> [HOW TO COMPLETE THIS TASK]:
Go through the listing below and gather every line with the word "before".

> [DATA EXTRACT]:
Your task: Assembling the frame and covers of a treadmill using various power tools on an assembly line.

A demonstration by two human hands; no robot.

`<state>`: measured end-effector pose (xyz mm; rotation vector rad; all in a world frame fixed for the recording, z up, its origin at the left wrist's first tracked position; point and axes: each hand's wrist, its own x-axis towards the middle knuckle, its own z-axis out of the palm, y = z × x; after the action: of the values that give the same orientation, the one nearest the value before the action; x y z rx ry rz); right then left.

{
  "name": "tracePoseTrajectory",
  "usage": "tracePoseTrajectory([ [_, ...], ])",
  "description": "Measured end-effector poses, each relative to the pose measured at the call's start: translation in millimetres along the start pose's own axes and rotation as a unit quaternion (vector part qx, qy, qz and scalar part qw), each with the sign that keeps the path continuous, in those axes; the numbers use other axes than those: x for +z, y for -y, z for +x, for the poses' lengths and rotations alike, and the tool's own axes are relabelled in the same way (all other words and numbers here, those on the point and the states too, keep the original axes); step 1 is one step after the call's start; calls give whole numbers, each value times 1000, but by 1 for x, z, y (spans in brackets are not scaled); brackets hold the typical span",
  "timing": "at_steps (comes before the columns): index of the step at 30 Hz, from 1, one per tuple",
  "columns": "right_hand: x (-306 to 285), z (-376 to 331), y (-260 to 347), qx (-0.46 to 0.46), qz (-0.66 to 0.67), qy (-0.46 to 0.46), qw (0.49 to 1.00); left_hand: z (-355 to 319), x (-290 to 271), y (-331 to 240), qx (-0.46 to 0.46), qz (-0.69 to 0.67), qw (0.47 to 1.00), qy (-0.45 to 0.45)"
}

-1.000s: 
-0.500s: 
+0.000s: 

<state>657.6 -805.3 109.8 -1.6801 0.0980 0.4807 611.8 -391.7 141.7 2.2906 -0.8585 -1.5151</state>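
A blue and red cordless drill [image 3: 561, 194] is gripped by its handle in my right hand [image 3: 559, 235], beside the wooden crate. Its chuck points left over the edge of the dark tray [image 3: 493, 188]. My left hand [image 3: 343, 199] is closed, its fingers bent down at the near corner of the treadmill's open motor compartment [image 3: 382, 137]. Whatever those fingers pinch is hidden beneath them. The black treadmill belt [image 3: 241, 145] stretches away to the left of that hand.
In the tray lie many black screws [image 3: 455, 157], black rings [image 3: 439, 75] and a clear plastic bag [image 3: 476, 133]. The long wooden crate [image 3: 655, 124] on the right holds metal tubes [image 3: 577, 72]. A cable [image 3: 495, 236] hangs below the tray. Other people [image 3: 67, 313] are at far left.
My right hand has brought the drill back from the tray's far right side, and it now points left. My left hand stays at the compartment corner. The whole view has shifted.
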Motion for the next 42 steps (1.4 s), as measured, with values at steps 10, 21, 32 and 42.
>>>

> [FINISHED EXERCISE]:
`<state>`: measured end-effector pose (xyz mm; rotation vector rad; all in a world frame fixed for the recording, z up, its origin at the left wrist's first tracked position; point and axes: each hand's wrist, its own x-axis towards the middle knuckle, its own z-axis out of the palm, y = z × x; after the action: of the values that give the same orientation, the one nearest the value before the action; x y z rx ry rz); right then left.
  "timing": "at_steps (comes before the columns): index of the step at 30 Hz, from 1, one per tuple",

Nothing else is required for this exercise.